▶ **What is being asked**: All entries need to be written out again exactly, without their pictures.

▶ **Data for processing**:
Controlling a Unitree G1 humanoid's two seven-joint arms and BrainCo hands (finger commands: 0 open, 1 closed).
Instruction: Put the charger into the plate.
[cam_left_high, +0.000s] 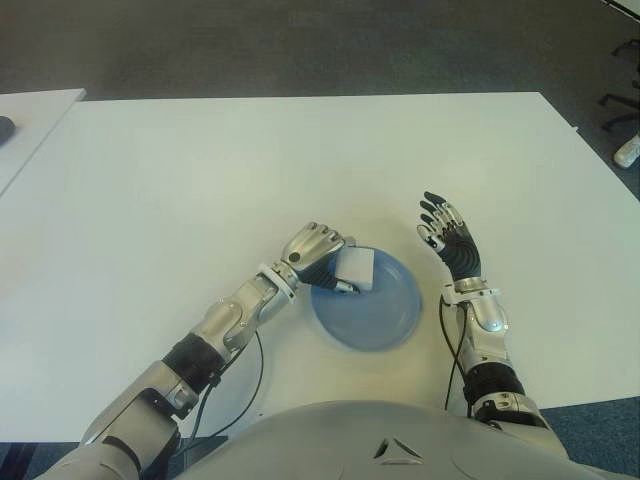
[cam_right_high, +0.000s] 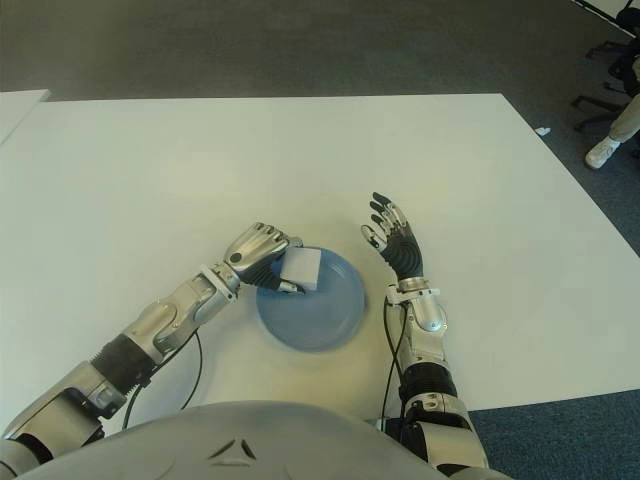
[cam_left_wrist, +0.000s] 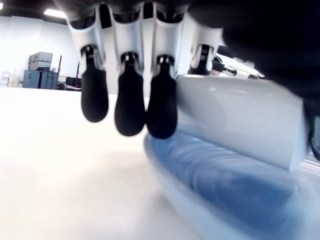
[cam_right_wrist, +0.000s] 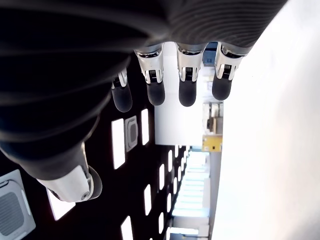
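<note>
I see a big white table (cam_left_high: 200, 180) that fills most of the eye views. Dark grey carpet (cam_left_high: 300, 45) runs along the top of the frame.

On the table, low and a bit right of the middle, sits a round blue plate (cam_left_high: 375, 320). It is the only dish here. Over the plate's upper left part is a white, boxy charger (cam_left_high: 356, 270). In the left wrist view the charger (cam_left_wrist: 240, 120) sits just above the blue plate (cam_left_wrist: 210, 185), with its lower edge down near the blue. I cannot tell if the two touch.

My left hand (cam_left_high: 318, 255) is at the plate's upper left rim. Its fingers (cam_left_wrist: 130, 107) are curled down next to the charger, and it has hold of the white box.

My right hand (cam_left_high: 450, 240) is up in the air just right of the plate, apart from it. Its palm is flat and its fingers (cam_right_wrist: 187, 92) are spread out straight. It holds nothing.

A second white table's corner (cam_left_high: 30, 110) shows at the far left edge. At the far right edge of the eye views are a chair base (cam_left_high: 620, 105) and a person's white shoe (cam_right_high: 602, 152).
</note>
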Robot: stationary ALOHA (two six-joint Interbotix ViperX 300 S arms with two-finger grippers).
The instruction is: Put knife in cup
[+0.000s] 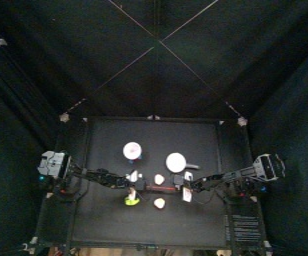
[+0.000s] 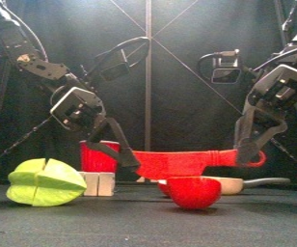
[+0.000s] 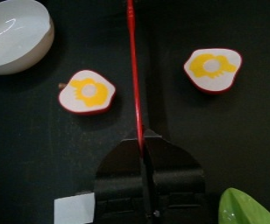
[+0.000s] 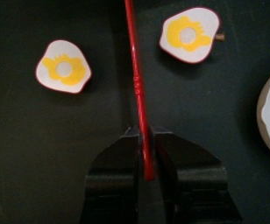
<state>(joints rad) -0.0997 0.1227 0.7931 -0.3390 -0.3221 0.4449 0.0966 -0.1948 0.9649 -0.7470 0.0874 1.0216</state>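
Observation:
A slim red knife [image 2: 177,154] hangs level above the table, held at both ends. My left gripper [image 2: 113,156] is shut on one end, and the thin red blade [image 3: 132,79] runs straight out from its jaws. At the other end my right gripper [image 2: 248,154] is shut on the knife [image 4: 135,79]. The small white cup [image 1: 133,150] stands at the back left of the table, behind the left gripper [image 1: 125,180] and apart from the knife. In the top view the right gripper [image 1: 190,182] sits right of centre.
A white dish [image 1: 177,161] stands right of the cup. Two apple halves [image 3: 88,92] [image 3: 212,70] lie under the knife, one on each side. A yellow-green lump [image 2: 45,181] and cream pieces [image 2: 99,183] sit front left. A red half [image 2: 193,191] lies in front.

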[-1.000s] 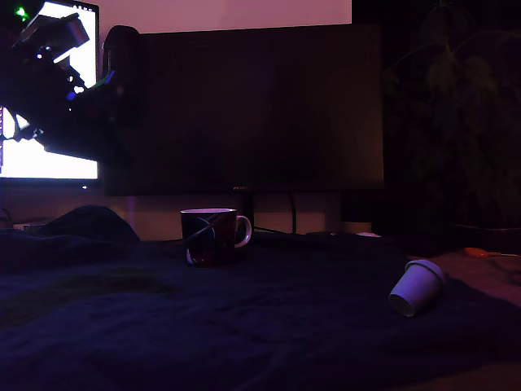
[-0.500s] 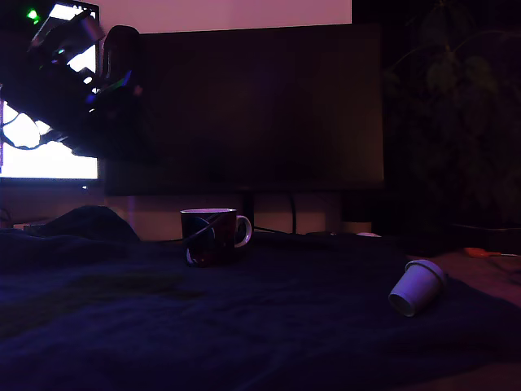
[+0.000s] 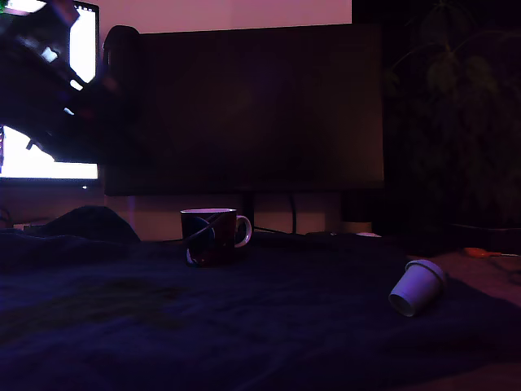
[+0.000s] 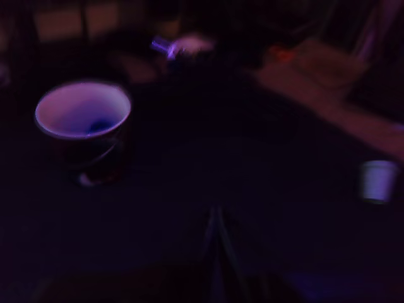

▶ **Answer to the problem**:
Controlling a Unitree G1 humanoid's two seven-joint arms and BrainCo hands (finger commands: 0 open, 1 closed).
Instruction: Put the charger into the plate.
[cam_left_high, +0.000s] 
[cam_right_high, +0.000s] 
[cam_left_wrist, +0.000s] 
[cam_right_wrist, +0.000s] 
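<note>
I see a big white table (cam_left_high: 200, 180) that fills most of the eye views. Dark grey carpet (cam_left_high: 300, 45) runs along the top of the frame.

On the table, low and a bit right of the middle, sits a round blue plate (cam_left_high: 375, 320). It is the only dish here. Over the plate's upper left part is a white, boxy charger (cam_left_high: 356, 270). In the left wrist view the charger (cam_left_wrist: 240, 120) sits just above the blue plate (cam_left_wrist: 210, 185), with its lower edge down near the blue. I cannot tell if the two touch.

My left hand (cam_left_high: 318, 255) is at the plate's upper left rim. Its fingers (cam_left_wrist: 130, 107) are curled down next to the charger, and it has hold of the white box.

My right hand (cam_left_high: 450, 240) is up in the air just right of the plate, apart from it. Its palm is flat and its fingers (cam_right_wrist: 187, 92) are spread out straight. It holds nothing.

A second white table's corner (cam_left_high: 30, 110) shows at the far left edge. At the far right edge of the eye views are a chair base (cam_left_high: 620, 105) and a person's white shoe (cam_right_high: 602, 152).
</note>
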Robot: stationary ALOHA (two six-joint Interbotix ViperX 300 S arms with two-finger grippers).
The instruction is: Put knife in cup
[+0.000s] 
[+0.000s] 
[+0.000s] 
[+0.000s] 
<state>(joints rad) -0.0997 0.1227 0.7931 -0.3390 -0.3221 0.4449 0.0966 -0.1948 0.9649 -0.7470 0.0874 1.0216</state>
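Observation:
A slim red knife [image 2: 177,154] hangs level above the table, held at both ends. My left gripper [image 2: 113,156] is shut on one end, and the thin red blade [image 3: 132,79] runs straight out from its jaws. At the other end my right gripper [image 2: 248,154] is shut on the knife [image 4: 135,79]. The small white cup [image 1: 133,150] stands at the back left of the table, behind the left gripper [image 1: 125,180] and apart from the knife. In the top view the right gripper [image 1: 190,182] sits right of centre.
A white dish [image 1: 177,161] stands right of the cup. Two apple halves [image 3: 88,92] [image 3: 212,70] lie under the knife, one on each side. A yellow-green lump [image 2: 45,181] and cream pieces [image 2: 99,183] sit front left. A red half [image 2: 193,191] lies in front.
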
[-1.000s] 
[-0.500s] 
[+0.000s] 
[+0.000s] 

The answer given above is complete.